The antigenic tests subcontracting company, Francetest, is given formal notice by the Cnil for failure to comply with the protection of health data which is incumbent on it. A period of two months is allowed to take all the necessary measures.
A flaw allowed access to all data provided by people when performing a test on the Francetest service. (Credit: Fernando Zhiminaicela, Pixabay)
The CNIL attacks Francetest, a company transferring pharmacists' data to the SI-DEP file, the file centralizing all the test data created in March 2021. After receiving an anonymous report on August 27, 2021 reporting a flaw security affecting the “francetest.fr” website, the Cnil decided to investigate. 2021, a delegation carried out an on-site control mission inthe premises of the company (based in Strasbourg) in order to verify the compliance of the processing of personal data implemented by the latter with the RGPD and the Data Protection Act.
In its court decision , the Cnil indicates that the representative of the company, Nathaniel Hayoun, clarified that after being alerted on August 27, 2021 by a journalist that personal data was freely accessible in the tree structure of the Francetest site, he noted that the vulnerability was due to a misconfiguration of the web server. The flaw made it possible to access the contents of the directory of module Z "francetest" allowing to manage the various services of the company. The source code of the service was accessible in the site directory, which contained in particular the login credentials for the patient database hosted on Yas well as extracts in CSV format from this database, that is to say in a directly readable text format.

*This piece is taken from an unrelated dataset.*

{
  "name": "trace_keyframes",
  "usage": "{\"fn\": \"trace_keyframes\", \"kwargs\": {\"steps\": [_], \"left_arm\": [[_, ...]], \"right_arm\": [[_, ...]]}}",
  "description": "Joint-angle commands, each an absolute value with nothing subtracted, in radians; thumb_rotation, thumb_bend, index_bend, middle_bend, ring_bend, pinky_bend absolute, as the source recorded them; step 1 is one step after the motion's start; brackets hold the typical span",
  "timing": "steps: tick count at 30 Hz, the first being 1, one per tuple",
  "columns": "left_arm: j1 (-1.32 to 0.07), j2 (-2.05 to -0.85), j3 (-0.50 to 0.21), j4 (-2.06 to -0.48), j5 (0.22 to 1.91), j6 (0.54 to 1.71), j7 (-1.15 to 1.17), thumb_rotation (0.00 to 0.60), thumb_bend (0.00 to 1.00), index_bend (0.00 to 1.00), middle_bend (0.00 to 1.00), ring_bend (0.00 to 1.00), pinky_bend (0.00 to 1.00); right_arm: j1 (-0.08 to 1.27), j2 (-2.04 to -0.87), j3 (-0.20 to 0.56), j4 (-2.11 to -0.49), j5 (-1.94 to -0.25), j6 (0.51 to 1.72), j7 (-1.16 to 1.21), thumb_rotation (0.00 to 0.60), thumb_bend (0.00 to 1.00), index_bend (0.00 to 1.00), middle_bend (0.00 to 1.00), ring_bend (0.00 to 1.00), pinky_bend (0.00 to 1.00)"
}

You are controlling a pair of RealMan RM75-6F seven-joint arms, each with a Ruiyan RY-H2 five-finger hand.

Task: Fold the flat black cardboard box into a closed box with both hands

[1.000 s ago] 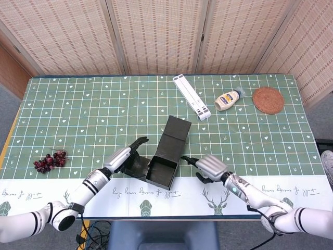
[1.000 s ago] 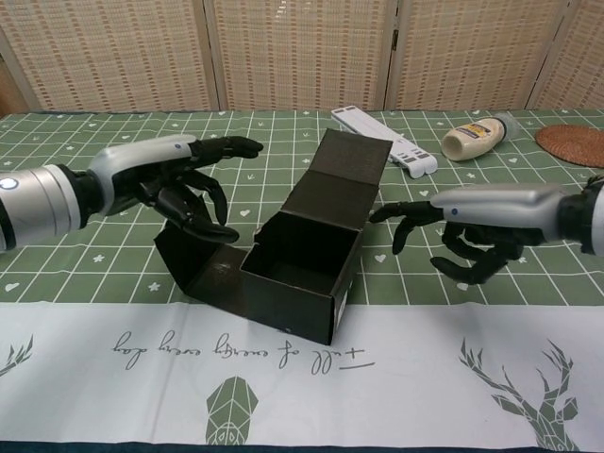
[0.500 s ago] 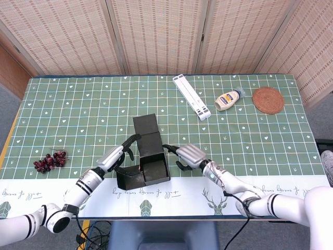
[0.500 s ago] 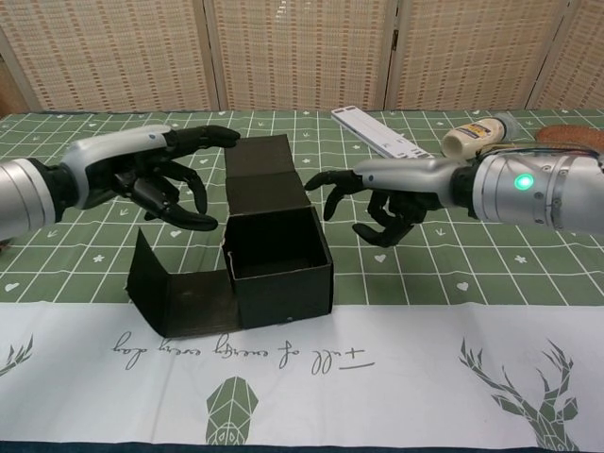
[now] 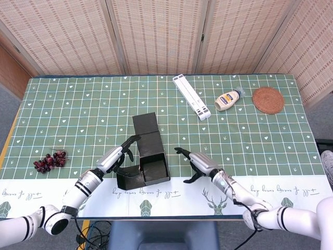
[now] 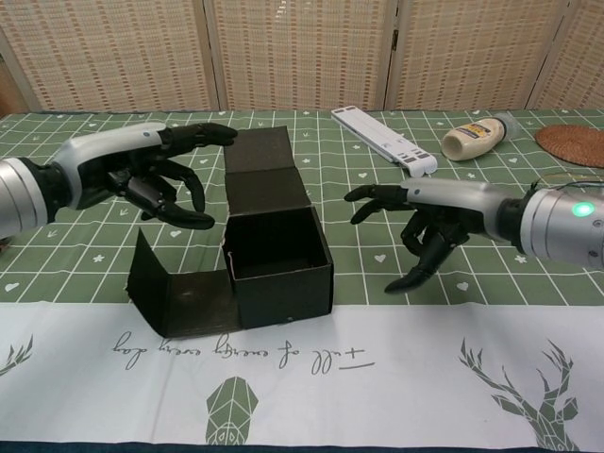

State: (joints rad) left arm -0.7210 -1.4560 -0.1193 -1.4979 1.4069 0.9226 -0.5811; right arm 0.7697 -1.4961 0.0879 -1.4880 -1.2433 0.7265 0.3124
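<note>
The black cardboard box point(image 5: 148, 161) point(image 6: 276, 265) stands half formed near the table's front edge, its cavity open upward. Its lid flap point(image 6: 264, 163) lies back toward the far side, and a side flap point(image 6: 176, 294) stands out to the left. My left hand point(image 5: 117, 154) point(image 6: 142, 172) hovers just left of the lid flap with fingers spread, holding nothing. My right hand point(image 5: 200, 164) point(image 6: 429, 217) is to the right of the box, apart from it, fingers spread and empty.
A bunch of dark grapes point(image 5: 50, 160) lies at the left. At the back are a white folding stand point(image 5: 191, 97) point(image 6: 383, 140), a squeeze bottle point(image 5: 229, 99) point(image 6: 479, 138) and a round woven coaster point(image 5: 268, 99) point(image 6: 573, 143). A green patterned cloth point(image 5: 83, 114) covers the table.
The box turned and slid left earlier and now rests still. My right hand has drawn back to the right, away from the box, and spread its fingers. The left hand barely moved.
</note>
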Motion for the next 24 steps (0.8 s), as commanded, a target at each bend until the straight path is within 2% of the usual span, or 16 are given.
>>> {"fn": "trace_keyframes", "kwargs": {"steps": [1,17,19,21,24], "left_arm": [[-0.72,-1.455,-0.12,-1.5,1.407,0.923,-0.581,0.6,0.09,0.0,0.0,0.46,0.79],[-0.685,-1.418,-0.118,-1.514,1.425,0.966,-0.618,0.6,0.09,0.0,0.0,0.46,0.79],[-0.678,-1.411,-0.117,-1.514,1.428,0.976,-0.624,0.6,0.09,0.0,0.0,0.46,0.79],[-0.67,-1.405,-0.117,-1.516,1.431,0.988,-0.629,0.6,0.09,0.0,0.0,0.46,0.79],[-0.657,-1.396,-0.119,-1.517,1.438,1.017,-0.629,0.6,0.09,0.0,0.0,0.48,0.79]], "right_arm": [[0.758,-1.528,0.097,-1.475,-1.226,0.737,0.312,0.6,0.0,0.0,0.11,0.79,1.0],[0.773,-1.78,0.168,-1.323,-1.167,0.763,0.268,0.6,0.0,0.0,0.13,0.79,1.0],[0.773,-1.816,0.179,-1.296,-1.162,0.776,0.267,0.6,0.0,0.0,0.16,0.79,1.0],[0.771,-1.848,0.192,-1.275,-1.155,0.788,0.269,0.6,0.0,0.01,0.23,0.8,1.0],[0.766,-1.883,0.212,-1.253,-1.145,0.809,0.274,0.6,0.0,0.12,0.34,0.83,1.0]]}}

700,000 vulnerable health data
These extracts included all the data entered by people when performing a test, mentioned above. The presence of these files is explained by a malfunction of one of the site's functionalities allowing pharmacists to export data from their patients who have performed tests. When Nathaniel Hayoun was alerted to the vulnerability, he indicated that he had shut down and restarted the "Francetest" service web server and corrected the vulnerability by making the file inaccessible. He changed the password for connecting to databases hosted at X and Y. He also added firewall rules to prevent connection to the database from servers other than those dedicated to the service " Francetest ”.
However, these measures will notbeen sufficient since according to Mediapart , "more than 700,000 results of tests , and the personal data of patients, were for months accessible in a few clicks due to flaws on the Francetest site ”. The exposed database consisted of 386,970 unique people and included their last name, first name, email address, phone number, date of birth, test result (positive or negative) and social security number (NIR).

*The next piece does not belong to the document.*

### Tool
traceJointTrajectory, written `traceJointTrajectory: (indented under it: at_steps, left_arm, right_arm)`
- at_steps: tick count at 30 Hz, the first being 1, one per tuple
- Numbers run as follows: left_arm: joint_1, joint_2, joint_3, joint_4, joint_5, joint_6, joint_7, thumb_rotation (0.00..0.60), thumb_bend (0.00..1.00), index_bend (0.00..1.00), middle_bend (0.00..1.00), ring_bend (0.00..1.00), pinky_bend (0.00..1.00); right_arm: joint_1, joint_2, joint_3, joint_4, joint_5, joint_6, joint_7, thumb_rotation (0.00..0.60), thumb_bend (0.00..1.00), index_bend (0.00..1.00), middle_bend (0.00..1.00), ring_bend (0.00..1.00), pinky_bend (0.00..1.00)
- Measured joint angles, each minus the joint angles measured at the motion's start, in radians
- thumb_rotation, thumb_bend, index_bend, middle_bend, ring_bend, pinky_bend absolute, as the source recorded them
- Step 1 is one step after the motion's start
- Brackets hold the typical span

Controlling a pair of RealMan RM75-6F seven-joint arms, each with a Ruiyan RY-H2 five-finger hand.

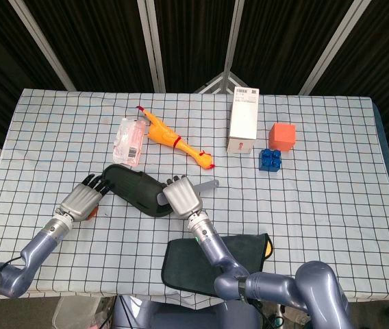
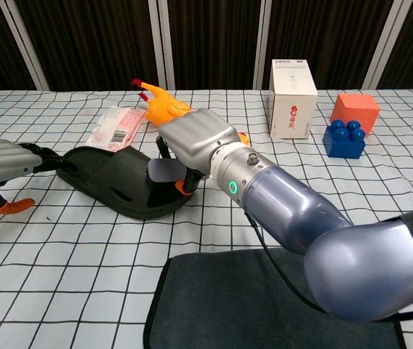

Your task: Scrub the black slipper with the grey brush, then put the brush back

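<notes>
Right robot hand (image 2: 195,139) holds grey brush (image 2: 164,170) on black slipper (image 2: 112,179)

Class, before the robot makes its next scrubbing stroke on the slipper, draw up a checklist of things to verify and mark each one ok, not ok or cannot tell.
1. Right hand holds the grey brush: ok.
2. Left hand steadies the black slipper at its end: ok.
3. Brush over the slipper: ok.
4. Bristles touching the slipper: cannot tell, hidden by the hand.
5. Rubber chicken and pink packet apart from the slipper: ok.
</notes>
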Motion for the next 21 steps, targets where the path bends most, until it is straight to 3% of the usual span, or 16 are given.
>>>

Francetest subsequently took several measures to remedy this vulnerability, but "the service still has several shortcomings in terms of securityof data. The health data is hosted by a service provider that does not have HDS approval (hosting of health data), the authentication processes are not robust enough, the encryption methods used are weak and the logging (recording of actions of people accessing the tool) of server activities is incomplete ”estimates the Cnil.

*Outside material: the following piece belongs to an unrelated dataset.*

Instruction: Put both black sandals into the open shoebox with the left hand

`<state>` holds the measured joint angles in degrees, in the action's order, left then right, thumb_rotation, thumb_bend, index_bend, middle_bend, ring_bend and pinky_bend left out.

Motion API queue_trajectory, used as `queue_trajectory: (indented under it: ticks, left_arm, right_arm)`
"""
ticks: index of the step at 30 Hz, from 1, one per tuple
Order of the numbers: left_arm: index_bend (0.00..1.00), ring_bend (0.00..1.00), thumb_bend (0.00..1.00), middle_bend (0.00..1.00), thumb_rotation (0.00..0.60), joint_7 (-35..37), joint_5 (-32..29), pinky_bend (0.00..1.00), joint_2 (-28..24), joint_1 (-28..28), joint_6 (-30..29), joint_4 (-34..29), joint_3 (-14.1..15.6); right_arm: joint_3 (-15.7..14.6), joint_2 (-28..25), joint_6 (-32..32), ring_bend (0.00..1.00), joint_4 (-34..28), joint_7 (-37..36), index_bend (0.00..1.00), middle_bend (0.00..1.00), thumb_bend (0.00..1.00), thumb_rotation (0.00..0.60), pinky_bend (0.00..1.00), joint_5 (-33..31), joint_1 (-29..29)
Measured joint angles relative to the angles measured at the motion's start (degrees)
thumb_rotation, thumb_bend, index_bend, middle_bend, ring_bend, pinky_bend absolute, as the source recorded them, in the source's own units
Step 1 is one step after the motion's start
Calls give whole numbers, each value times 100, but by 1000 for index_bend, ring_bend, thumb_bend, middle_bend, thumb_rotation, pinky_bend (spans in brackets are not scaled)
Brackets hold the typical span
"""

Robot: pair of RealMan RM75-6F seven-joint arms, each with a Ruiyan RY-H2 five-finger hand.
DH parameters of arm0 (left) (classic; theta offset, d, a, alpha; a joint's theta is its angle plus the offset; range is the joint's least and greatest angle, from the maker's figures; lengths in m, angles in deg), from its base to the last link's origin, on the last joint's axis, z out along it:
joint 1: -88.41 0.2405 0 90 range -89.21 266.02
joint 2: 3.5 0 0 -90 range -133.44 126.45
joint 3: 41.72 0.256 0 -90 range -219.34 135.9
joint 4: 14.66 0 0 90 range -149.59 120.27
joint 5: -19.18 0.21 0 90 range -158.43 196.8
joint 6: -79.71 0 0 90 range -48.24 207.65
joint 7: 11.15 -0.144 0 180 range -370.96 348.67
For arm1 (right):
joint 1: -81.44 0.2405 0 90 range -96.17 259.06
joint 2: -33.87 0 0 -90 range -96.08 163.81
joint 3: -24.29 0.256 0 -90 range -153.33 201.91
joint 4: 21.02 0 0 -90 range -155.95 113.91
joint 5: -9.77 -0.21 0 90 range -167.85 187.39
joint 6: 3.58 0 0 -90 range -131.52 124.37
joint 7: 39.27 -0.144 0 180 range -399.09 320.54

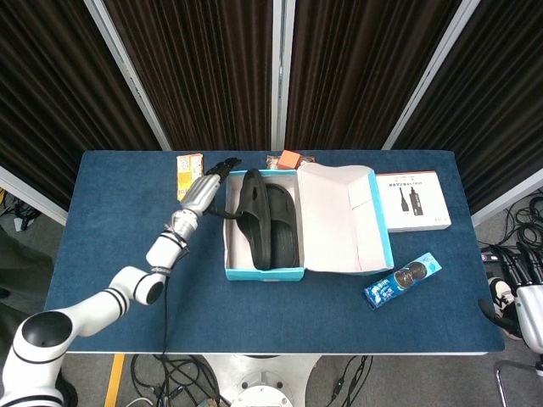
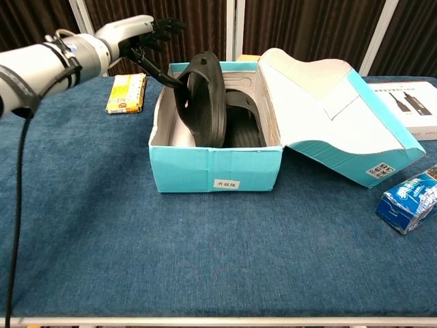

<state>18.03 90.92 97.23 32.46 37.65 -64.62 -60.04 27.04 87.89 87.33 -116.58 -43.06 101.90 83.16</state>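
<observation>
Finishing up, both black sandals (image 2: 205,102) sit in the open shoebox (image 2: 215,167) at the middle of the frame, one leaning on its edge. The left hand (image 2: 140,31), upper left, has its fingers (image 2: 167,26) apart, holding nothing. Next it should pull away.

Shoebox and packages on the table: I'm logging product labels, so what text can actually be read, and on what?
Nothing reads clearly.
Shoebox: white front sticker, characters too small.
Lid: corner sticker, blurred.
White box: heading line too small.
Blue snack pack: round cookies pictured, brand unreadable.
Yellow packet: print blurred.
</observation>
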Motion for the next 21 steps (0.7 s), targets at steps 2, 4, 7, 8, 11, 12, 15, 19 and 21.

In fact, the president of the Cnil, Marie-Laure Denis, has decided to put the company on notice to take all the measures necessary to guarantee the security of the health data that it processes on behalf of hundreds of pharmacies. It will be a question of taking all measures to guarantee the security and confidentiality of the personal data processed and, in particular, those referred to in the appendix to this formal notice. Secondly, Francetest will have to justify to the CNIL that all of the aforementioned requests have been complied with, and this within the allotted time. Thecompany has two months to do what is necessary.